# Task details:
Your answer should be one number, the count of lines in the data that hold "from".
□ □ □ □ □
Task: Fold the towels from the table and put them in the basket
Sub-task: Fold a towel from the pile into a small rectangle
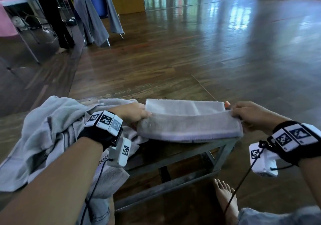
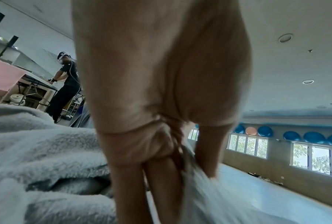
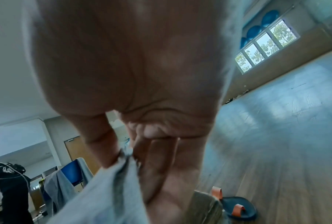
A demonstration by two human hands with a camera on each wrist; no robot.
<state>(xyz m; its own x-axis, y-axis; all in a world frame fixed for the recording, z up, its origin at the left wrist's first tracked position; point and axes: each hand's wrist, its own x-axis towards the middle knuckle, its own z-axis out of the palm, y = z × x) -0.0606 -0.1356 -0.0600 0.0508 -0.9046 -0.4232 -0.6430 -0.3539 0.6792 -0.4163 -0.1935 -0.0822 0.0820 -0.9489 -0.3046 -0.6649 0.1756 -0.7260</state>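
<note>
- Heap of unfolded grey towels (image 1: 43, 129): lies on the left of the low table (image 1: 182, 148), hiding its left end; the near edge is cut off behind the forearm.
- Left hand (image 1: 132, 113): thumb and fingers pinch the folded towel's left end; the fingertips are blurred in the wrist view.
- Folded towel (image 1: 189, 125): stretched between both hands over the table, near layer raised.
- Right hand (image 1: 246, 113): pinches the right end.
- Sandal (image 3: 237, 207): on the floor beyond the table corner, mostly hidden in the head view.
</note>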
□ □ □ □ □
# Exercise output:
2